大学では力学研究室に在籍し、振動学は一応専門だったこともあり、最後の模擬授業にはこのテーマを選んだ。
これで失敗したらどうしようもない。
1週間で授業できるようになんてなるはずもないけど、せめて最後に自信をつけていこう、という意味をこめて。
完璧だった。
自分にできる最高の授業ができて、かつ、楽しかった。
模擬生徒役の仲間たちにも、納得してもらえた。
このときの授業の感動があったからこそ、この後もやっていられたと思う。
そしてここで1週間ともに戦った仲間たち。
派遣前訓練でも半数以上が同じ語学班となり、この後の大切な仲間となる基盤がここでできた。
毎日一緒に飲み、いろんな話をして、充実した研修であった。
派遣前訓練の1ヶ月ほど前のことだった。
父親から電話があり、祖父が死んだ。92歳。大往生。
長い間、母が自宅介護していた。
ナミビアに行く前のことで、葬儀に参加できたことは、本当にありがたかった。
家族も親族も、悲しんでいたのはもちろんだが、ある意味では、祖父の幸せな死に感謝もした。
父方の祖父が死んだとき、小学校6年生だったのだが、不思議なことを考えていた。
「泣かなきゃいけないんだろうな」と。
泣くようにしていた、んだと思う。
悲しかったのはもちろんだけど、実際涙が出るほどだったのかどうか、覚えていない。
今回も、そう思っていた。
弟は、祖父の遺体を目にしたとき号泣していたが、私はどちらかといえばそんな弟に衝撃をうけた。
泣かないんだな、とも思った。
死、ということに関して、悲しいことではなく、生物として当たり前のこと、と考えているところもある。

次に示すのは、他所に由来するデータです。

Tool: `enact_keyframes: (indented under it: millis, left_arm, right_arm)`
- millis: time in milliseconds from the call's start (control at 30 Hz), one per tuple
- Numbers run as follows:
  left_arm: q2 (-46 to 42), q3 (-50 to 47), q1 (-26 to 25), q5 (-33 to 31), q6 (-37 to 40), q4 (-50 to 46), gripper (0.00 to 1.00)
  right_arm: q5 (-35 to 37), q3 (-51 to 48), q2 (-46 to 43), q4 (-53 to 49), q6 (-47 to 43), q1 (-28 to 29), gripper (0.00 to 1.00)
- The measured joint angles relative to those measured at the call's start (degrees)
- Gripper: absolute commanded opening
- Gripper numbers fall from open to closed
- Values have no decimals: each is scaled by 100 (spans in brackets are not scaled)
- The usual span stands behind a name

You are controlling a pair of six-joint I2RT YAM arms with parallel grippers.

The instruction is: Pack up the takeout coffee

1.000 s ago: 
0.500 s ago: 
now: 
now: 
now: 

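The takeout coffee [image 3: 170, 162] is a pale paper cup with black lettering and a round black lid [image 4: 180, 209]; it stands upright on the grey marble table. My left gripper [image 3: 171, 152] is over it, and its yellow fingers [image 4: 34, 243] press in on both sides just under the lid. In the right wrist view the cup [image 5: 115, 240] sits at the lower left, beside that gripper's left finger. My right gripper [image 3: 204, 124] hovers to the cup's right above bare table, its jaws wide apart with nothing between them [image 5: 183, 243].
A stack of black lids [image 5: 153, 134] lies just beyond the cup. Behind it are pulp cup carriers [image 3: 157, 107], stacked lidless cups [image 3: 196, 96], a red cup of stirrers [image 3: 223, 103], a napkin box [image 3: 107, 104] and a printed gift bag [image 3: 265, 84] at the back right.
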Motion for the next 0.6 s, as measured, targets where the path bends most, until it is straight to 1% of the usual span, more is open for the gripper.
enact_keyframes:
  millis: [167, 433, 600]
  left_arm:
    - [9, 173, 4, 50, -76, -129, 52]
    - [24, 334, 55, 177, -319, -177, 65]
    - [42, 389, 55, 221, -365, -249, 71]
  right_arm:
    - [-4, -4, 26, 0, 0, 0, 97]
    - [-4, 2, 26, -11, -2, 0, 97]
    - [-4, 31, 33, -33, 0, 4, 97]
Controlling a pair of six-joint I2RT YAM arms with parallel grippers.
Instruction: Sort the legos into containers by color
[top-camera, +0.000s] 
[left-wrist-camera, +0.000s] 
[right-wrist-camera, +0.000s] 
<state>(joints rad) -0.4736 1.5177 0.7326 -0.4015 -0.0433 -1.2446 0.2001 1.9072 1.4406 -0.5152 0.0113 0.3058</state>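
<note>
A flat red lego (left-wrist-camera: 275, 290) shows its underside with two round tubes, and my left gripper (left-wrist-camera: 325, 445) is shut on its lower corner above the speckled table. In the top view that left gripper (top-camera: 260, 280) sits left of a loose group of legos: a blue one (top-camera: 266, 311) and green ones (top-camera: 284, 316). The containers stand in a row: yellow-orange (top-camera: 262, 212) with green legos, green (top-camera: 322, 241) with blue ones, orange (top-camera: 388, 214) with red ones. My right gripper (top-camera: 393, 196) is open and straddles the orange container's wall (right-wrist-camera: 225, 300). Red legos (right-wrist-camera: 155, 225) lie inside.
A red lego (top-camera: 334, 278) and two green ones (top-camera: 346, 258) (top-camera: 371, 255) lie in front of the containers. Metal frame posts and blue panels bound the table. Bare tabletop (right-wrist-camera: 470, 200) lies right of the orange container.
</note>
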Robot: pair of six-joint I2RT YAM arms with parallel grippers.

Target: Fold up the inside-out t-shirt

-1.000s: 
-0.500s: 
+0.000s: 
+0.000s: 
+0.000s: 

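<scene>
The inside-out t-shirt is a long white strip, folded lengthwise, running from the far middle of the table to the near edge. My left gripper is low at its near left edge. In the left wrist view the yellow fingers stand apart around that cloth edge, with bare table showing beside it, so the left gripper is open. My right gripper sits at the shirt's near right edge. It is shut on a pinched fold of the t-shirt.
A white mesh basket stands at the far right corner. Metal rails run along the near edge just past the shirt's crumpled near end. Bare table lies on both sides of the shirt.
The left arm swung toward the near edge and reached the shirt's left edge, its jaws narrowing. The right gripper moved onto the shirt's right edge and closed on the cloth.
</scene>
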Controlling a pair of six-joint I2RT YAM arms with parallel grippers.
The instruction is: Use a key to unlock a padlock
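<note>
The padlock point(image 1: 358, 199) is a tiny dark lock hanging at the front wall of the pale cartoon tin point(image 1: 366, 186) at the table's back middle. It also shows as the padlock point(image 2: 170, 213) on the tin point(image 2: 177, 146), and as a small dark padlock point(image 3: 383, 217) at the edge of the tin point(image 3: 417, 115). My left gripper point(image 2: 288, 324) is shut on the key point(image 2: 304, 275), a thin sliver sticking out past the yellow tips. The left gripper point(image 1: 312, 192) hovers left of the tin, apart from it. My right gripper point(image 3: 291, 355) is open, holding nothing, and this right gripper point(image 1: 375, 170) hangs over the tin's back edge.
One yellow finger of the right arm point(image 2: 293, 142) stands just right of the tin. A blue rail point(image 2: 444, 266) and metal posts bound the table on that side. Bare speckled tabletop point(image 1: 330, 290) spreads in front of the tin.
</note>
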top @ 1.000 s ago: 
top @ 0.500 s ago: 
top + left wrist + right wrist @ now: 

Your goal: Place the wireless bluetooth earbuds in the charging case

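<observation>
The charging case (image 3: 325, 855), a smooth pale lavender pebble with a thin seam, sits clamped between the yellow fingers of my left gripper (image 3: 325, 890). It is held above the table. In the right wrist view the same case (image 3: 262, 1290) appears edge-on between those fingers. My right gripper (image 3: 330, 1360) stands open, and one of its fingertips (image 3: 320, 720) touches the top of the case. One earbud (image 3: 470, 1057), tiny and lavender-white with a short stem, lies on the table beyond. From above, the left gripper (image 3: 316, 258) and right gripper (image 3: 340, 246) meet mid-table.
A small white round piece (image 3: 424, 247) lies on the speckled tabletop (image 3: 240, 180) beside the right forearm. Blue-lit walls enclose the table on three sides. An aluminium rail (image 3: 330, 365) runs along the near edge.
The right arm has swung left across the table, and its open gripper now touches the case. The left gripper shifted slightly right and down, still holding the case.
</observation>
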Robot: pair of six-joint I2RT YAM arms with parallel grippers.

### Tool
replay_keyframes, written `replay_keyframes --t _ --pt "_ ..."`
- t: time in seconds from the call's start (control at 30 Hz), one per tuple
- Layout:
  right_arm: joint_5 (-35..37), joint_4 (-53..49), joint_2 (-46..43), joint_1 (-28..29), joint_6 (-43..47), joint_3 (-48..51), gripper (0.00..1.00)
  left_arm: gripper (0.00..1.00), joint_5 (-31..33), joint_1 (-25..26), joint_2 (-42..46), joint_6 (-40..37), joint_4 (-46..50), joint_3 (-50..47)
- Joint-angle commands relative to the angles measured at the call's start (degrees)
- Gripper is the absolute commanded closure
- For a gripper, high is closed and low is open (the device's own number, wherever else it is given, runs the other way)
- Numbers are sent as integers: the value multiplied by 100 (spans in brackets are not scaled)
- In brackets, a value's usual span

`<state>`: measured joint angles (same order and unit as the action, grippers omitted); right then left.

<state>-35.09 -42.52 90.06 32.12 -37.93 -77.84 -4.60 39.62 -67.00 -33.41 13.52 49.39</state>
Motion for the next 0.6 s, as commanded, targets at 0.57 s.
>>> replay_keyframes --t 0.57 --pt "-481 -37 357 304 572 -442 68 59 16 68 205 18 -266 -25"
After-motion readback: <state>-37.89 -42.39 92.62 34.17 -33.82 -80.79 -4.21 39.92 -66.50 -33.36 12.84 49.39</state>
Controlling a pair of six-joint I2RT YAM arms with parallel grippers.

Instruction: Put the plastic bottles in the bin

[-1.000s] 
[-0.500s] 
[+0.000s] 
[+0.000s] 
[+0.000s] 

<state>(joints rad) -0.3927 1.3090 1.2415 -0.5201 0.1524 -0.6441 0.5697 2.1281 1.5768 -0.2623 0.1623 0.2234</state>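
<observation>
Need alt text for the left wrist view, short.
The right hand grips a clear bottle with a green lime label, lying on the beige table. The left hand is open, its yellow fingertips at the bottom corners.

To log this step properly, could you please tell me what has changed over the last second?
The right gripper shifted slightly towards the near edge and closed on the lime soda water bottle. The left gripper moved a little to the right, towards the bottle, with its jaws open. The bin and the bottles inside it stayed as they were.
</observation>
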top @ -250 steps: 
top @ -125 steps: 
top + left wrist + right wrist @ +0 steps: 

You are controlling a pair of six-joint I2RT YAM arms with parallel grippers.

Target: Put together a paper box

10年以上一緒に住んでいないので、近しい人として感じられなくなりつつあるのかもしれない、とも思う。
葬儀にあたって、弔辞の役を与えられた。
孫が弔辞を読むというのが、ひとつの流行でもあるらしい。
父が喪主であり、その次に続く、孫代表として。
読み始めてすぐ、泣いた。
祖父に語りかける文面を作った。
書いてるだけで泣きそうになったが、実際に葬儀で読み始めたら、一言目から涙が止まらなくなった。
みんな泣いていた。
後から聞いたら、父も泣いていた、らしい。泣いたとこなんか見たことないのに。
自分もちゃんと心があるんだな、と思えた。
泣いてるよ俺、と思ってる自分もいた。
満州、シベリアで戦ってきた、尊敬する祖父に、アフリカ行きを報告した。